Nov 21, 2024 - Sale 2687

Sale 2687 - Lot 178

Price Realized: $ 20,000
?Final Price Realized includes Buyer’s Premium added to Hammer Price
Estimate: $ 25,000 - $ 35,000
(MORMONS.) Rhoda Richards. Family record of Brigham Young and his siblings, compiled by a cousin during the Kirtland period. 9 manuscript pages, 4 x 3¼ inches, on 3 folding sheets of hand-lined paper, hand-stitched; minimal wear and foxing. No place, circa 1838

Additional Details

This slender family register names the 10 children of John Young (1763-1839) and Abigail "Nabby" Howe Young (1765-1816) and their spouses, including Brigham Young and several of his siblings who played roles in the early church. It also gives the death date of Nabby Young, and mentions John Young's second wife: "Married the widow Brown, they had three children. Two died, one survived. His name is Edward." While Brigham Young's younger half-brother Edward Young (1823-1894) is known, the existence of these two other Brigham Young half-siblings who died young has been debated by historians. Richard Palmer's biography "Brigham Young, the New York Years" mentioned that "two died in infancy" (page 6), but Schwendiman in "The Mendon Saints" disputed that point: "Brigham makes no mention of any child being born who died in infancy. He only referred to a living child. Had others survived and died as infants, he undoubtedly would have included this information" (page II:519).
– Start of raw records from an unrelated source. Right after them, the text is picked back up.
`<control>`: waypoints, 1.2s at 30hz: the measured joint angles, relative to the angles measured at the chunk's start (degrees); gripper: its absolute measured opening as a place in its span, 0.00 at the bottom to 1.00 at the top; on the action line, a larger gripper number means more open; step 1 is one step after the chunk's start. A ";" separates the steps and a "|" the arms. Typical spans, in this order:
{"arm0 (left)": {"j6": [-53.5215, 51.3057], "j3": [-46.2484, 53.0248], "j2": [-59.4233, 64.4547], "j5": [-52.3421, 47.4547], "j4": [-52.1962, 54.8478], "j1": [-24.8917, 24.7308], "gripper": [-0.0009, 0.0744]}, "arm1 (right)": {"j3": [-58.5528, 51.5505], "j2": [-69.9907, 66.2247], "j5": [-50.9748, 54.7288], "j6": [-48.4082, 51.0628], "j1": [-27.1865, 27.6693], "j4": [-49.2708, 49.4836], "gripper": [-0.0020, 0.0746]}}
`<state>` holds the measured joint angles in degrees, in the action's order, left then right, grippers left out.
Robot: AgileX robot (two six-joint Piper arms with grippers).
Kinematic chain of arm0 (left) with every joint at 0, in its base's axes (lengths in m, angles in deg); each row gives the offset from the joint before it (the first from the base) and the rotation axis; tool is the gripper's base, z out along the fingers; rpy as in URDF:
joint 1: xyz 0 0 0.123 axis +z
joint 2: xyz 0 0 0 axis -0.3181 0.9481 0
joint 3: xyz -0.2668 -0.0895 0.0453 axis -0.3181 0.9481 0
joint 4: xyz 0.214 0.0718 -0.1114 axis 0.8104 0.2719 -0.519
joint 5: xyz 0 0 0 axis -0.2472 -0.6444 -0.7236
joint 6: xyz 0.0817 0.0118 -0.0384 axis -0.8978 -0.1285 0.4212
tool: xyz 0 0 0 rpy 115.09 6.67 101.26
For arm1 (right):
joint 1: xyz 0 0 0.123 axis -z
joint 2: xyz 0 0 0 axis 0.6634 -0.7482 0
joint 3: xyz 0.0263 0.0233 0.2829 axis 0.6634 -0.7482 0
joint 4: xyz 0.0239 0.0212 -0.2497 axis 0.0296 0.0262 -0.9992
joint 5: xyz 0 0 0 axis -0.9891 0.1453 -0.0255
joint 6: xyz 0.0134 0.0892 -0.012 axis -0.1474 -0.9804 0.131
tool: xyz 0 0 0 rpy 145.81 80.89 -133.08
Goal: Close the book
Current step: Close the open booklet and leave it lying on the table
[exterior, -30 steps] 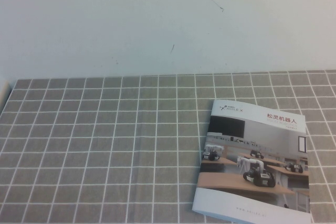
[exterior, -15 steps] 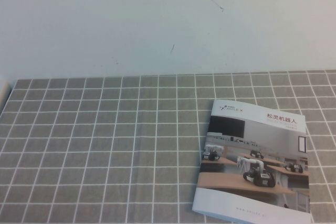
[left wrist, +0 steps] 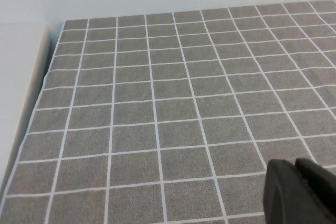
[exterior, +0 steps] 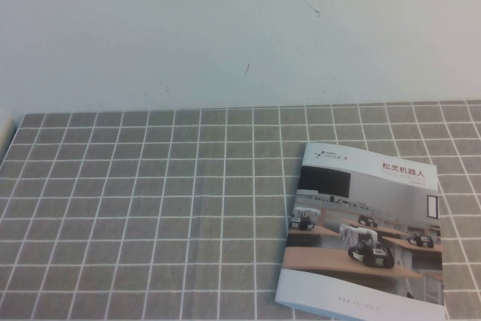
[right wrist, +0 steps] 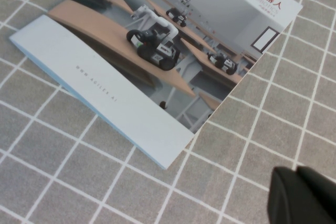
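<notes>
- Broadly, a white wall [exterior: 225, 28] filled the far half of the high view, w/ a few thin dark marks on it.
- Grey cloth [exterior: 150, 208] w/ a white grid covered the desk [left wrist: 21, 93]; a bare pale strip of desk showed at the cloth's left edge.
- Book [exterior: 364, 234] lay shut and flat on the cloth, front cover up, on the robot's right side toward the near edge, turned slightly off the grid lines. Cover: photo of small robots on wooden benches, red title chars at the far right corner, white band along the near edge.
- Right gripper [right wrist: 296, 170] didn't show in the high view. In the right wrist view it hung over bare cloth near one corner of the book's white band, apart from the book. Its dark fingers [right wrist: 315, 198] sat together w/ only a thin seam between them, holding nothing.
- Left gripper [left wrist: 295, 162] likewise showed only in its own wrist view, over bare cloth near the desk's left side, no book in that view. Fingers [left wrist: 281, 192] together, just a seam between, holding nothing.
</notes>
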<state>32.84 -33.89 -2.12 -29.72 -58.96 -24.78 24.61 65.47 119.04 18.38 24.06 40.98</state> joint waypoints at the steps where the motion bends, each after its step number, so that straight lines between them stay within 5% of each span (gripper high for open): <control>1: 0.00 0.00 0.00 0.00 0.00 0.00 0.01 | 0.00 0.00 0.00 0.00 0.00 0.00 0.02; 11: 0.00 0.00 0.00 0.00 0.00 0.00 0.01 | 0.00 1.33 0.36 0.09 0.54 0.44 0.02; 19: 0.00 0.00 0.00 -0.10 0.00 0.00 0.01 | -1.04 11.35 -0.56 0.85 13.81 1.99 0.02; 27: 0.00 0.00 0.00 -0.10 0.00 0.00 0.01 | -17.74 22.32 -18.60 0.99 23.77 1.99 0.02; 36: 0.00 -0.09 0.00 -0.10 0.00 0.00 0.01 | -22.29 24.42 -18.02 1.65 20.83 0.94 0.02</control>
<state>32.84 -33.99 -2.12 -29.83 -58.96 -24.78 2.32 89.89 101.02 20.03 44.89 41.92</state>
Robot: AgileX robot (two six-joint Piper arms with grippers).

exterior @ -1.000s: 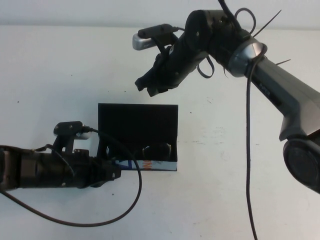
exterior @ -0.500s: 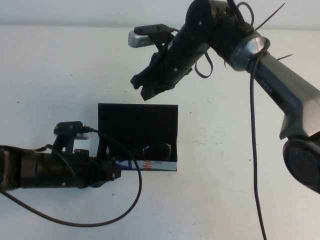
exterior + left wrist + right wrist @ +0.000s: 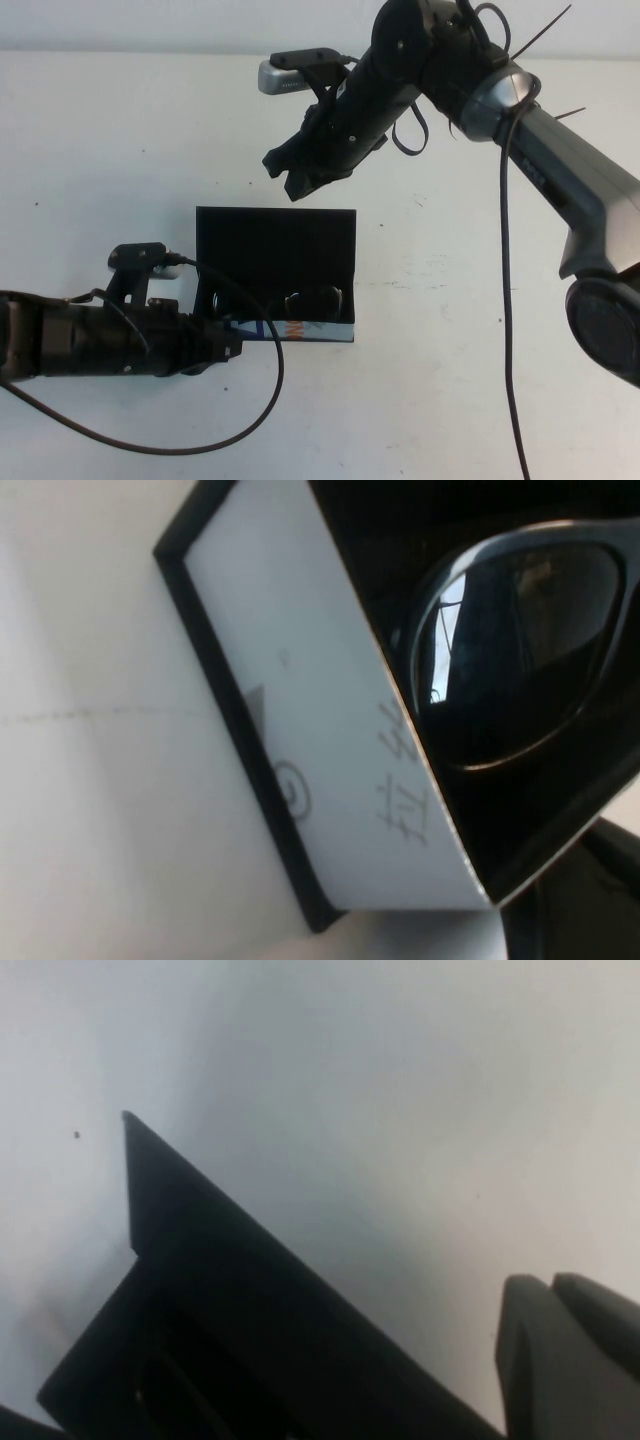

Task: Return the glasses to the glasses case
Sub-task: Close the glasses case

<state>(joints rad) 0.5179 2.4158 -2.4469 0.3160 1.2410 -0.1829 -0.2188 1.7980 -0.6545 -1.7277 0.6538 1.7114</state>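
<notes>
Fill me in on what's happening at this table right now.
A two-armed robot is putting glasses away. The glasses already lie inside the open glasses case, whose black lid stands upright. The left gripper sits low at the case's front left corner. The right gripper hangs in the air just behind the lid's top edge, holding nothing. The lid has not yet been closed.

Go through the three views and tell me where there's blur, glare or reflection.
High view: even light, sharp; right hand hangs above the open glasses case, left hand sits at its front left corner. Left wrist view: the glasses lens mirrors bright patches; the case's pale side is slightly soft. Right wrist view: blurred throughout, the case lid only a dark wedge against the hazy table.
</notes>
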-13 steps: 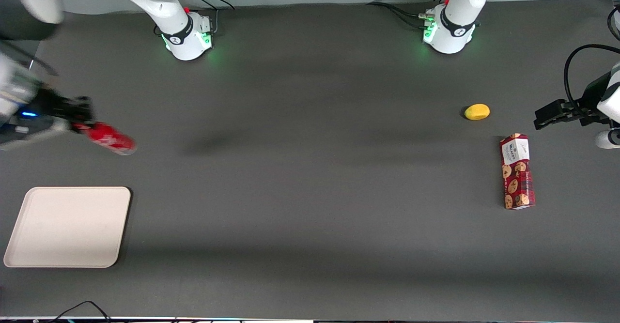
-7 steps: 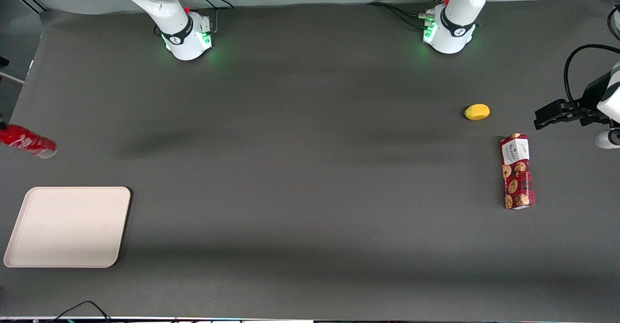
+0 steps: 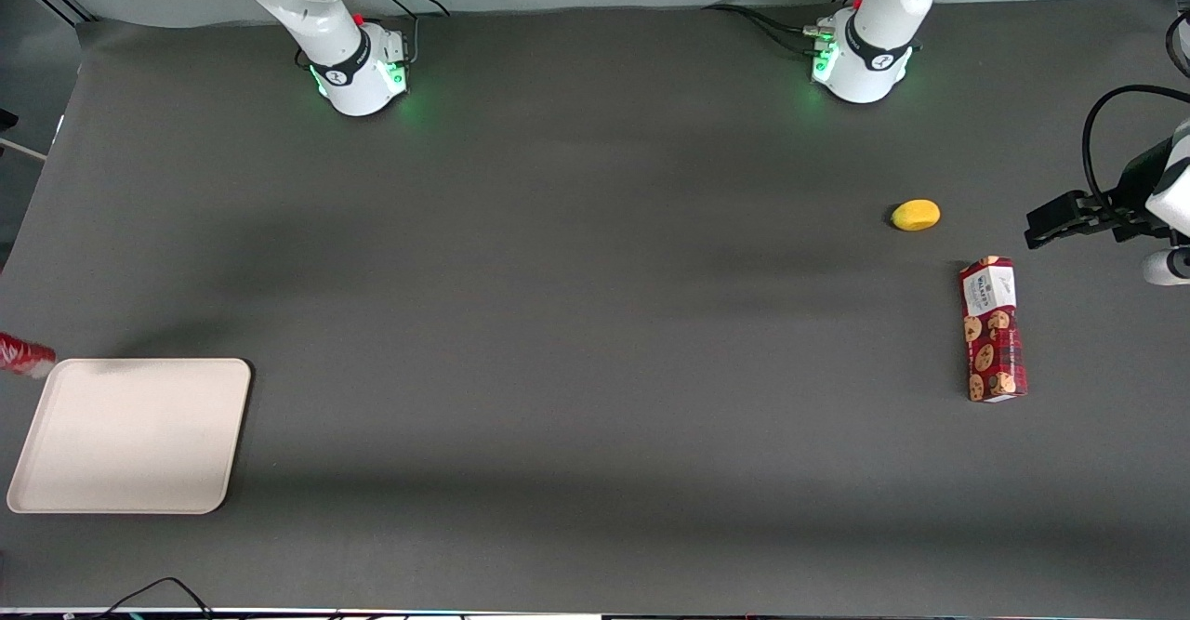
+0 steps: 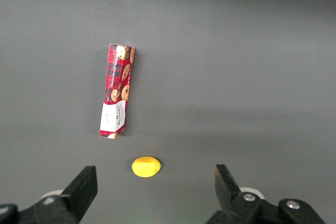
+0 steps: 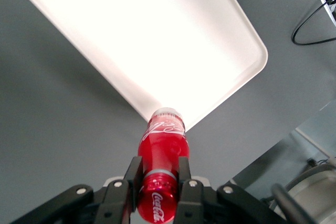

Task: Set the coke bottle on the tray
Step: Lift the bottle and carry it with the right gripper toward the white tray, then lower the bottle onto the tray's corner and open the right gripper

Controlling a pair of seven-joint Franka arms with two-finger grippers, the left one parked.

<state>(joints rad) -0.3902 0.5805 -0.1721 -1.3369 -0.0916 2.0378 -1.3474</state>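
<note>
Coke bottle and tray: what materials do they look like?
Coke bottle, held in the gripper above the tray's corner: glossy red, with highlights along the body and a silvery base; could be coated metal or plastic. Tray: matte cream, seamless rounded rim, probably moulded plastic or melamine, though the look leaves it open.

A red cookie box [image 4: 116, 98] lies flat on the grey surface [image 4: 236, 77], a small yellow fruit [image 4: 146, 166] just beside its white end.
</note>
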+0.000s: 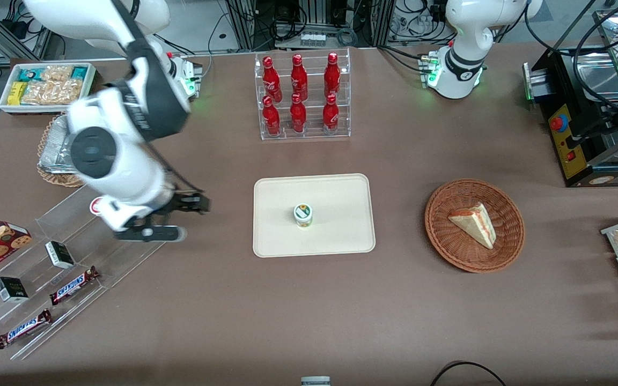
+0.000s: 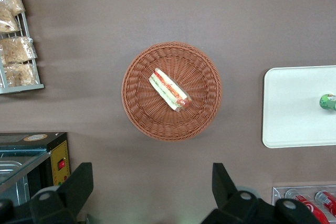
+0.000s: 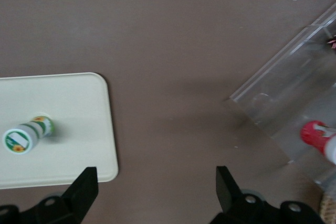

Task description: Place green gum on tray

The author was Rhoda Richards (1784-1879), who had many notable connections with the earliest Church members. Her brothers Willard Richards and Levi Richards were important early leaders. She was a second cousin through her mother Rhoda Howe Richards (1765-1838) to Brigham Young, the family connection which led to the conversion of the Richards family. Unmarried, she was baptized into the faith in 1838 in Richmond, Massachusetts. Her sister Hepzibah Richards wrote to Rhoda from Kirtland, Ohio in March 1838, asking her to come join the main body of Mormons there. We don't know exactly when she went west, but she was in Nauvoo, IL by 1843, when she was sealed to Joseph Smith as one of his plural wives at the age of 59; they do not appear to have been close.

This family record includes this contact information: "Direct your letters to Kirtland, Geauga Co., State of Ohio if you want to hear from us. Rhoda Richards, Joseph Young." The record is written in the same hand that wrote "Rhoda Richards."

A few other clues suggest that the family record was written circa 1838. It lists two wives for Brigham Young, who "married for his first wife Mariam Wirks, for his seccond wife Maryann Angel." The first wife Miriam died in 1832, and he remarried to Mary Ann Angell in 1834. His third wife (and first plural wife) Lucy Ann Decker followed in 1842; she is not mentioned here. That places the date between 1834 and 1842. She also adds"From the best information we can get of the number of Nabby How's children, grandchildren, and great grandchildren, there are sixty four now living." That number would increase dramatically after Brigham Young began taking plural wives in 1842. Rhoda Young Greene, listed here as living, died in 1841.

One other name is added in a different hand on the final page: "Persis L.Y. Richards, 166 C Street, Salt Lake City." Persis Louisa Young Greene (1864-1944) was a granddaughter of Brigham Young's brother Lorenzo; she was a plural wife of Levi Willard Richards, and thus the niece of the family record's author Rhoda Richards. This later cousin's name and contact information may have been added to the original record in the 1920s. She was listed in the 1900 and 1910 census records at 160 C Street with Levi Richards and his other wife (the famed poet Louisa Greene Richards). In the 1920 census, after plural marriages were officially dissolved, she is found three doors down from Levi W. Richards at 166 C Street, suggesting that this later inscription dates from around that time.

Provenance: thought to have been presented by Persis L.Y. Richards (1864-1944) to her half-aunt Zerviah Susie Greene Smith (1874-1970), and thence through the family to the consignor. A copy has been donated to the LDS Church History Library.